==== Records to process ====

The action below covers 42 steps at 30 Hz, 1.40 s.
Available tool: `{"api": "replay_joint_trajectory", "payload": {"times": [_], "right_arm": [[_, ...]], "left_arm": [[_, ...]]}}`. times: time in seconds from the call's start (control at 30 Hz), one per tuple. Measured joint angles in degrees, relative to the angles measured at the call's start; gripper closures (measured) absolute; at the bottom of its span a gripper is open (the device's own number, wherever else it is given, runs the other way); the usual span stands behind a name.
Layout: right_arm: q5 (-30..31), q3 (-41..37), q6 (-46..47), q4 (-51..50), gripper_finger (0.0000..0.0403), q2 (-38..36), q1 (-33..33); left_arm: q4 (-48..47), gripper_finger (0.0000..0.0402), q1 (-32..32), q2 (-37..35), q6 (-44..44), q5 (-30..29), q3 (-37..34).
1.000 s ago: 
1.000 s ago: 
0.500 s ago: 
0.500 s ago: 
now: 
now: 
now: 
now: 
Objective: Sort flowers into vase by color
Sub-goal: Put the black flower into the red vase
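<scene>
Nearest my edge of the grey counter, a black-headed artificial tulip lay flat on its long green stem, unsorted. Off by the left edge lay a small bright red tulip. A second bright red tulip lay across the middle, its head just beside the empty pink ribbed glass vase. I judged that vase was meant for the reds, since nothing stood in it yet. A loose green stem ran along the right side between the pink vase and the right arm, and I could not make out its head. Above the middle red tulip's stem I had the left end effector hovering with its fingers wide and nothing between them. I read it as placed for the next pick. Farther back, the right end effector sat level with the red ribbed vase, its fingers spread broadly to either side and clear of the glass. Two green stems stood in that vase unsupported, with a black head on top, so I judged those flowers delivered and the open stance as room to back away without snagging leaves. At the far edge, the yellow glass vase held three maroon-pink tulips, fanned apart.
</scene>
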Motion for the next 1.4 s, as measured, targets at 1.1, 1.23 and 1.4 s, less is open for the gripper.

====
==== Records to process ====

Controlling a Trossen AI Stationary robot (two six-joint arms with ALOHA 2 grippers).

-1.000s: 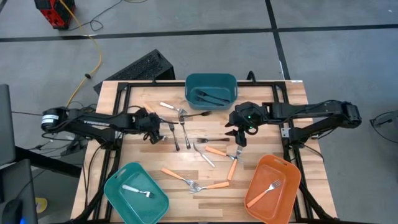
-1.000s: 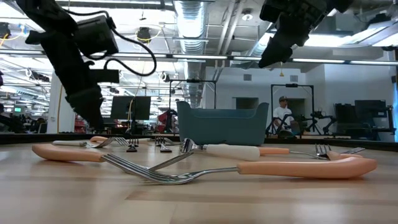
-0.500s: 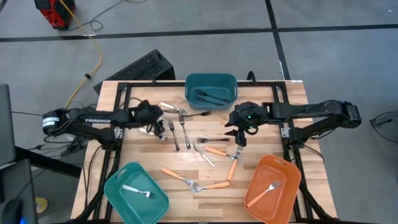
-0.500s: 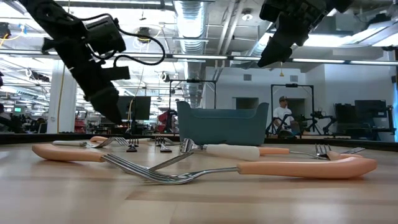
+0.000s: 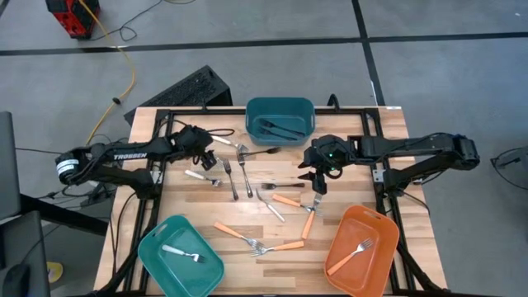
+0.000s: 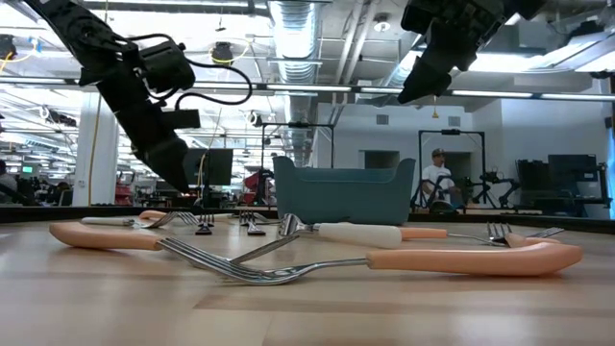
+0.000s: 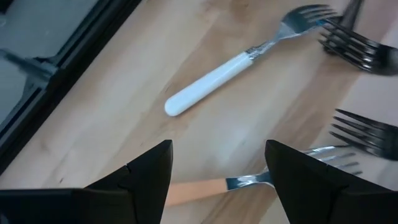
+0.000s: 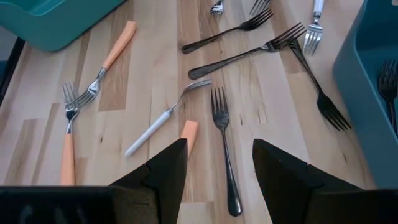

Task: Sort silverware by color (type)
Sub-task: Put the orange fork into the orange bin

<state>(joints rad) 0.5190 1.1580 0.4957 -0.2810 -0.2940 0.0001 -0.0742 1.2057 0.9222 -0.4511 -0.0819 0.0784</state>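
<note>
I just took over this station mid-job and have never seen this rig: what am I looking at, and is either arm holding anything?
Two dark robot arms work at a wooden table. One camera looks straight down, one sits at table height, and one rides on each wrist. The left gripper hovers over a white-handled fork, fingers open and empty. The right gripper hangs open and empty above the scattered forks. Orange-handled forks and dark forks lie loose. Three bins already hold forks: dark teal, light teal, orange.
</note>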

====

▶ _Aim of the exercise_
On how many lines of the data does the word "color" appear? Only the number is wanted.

▶ _Solution_
2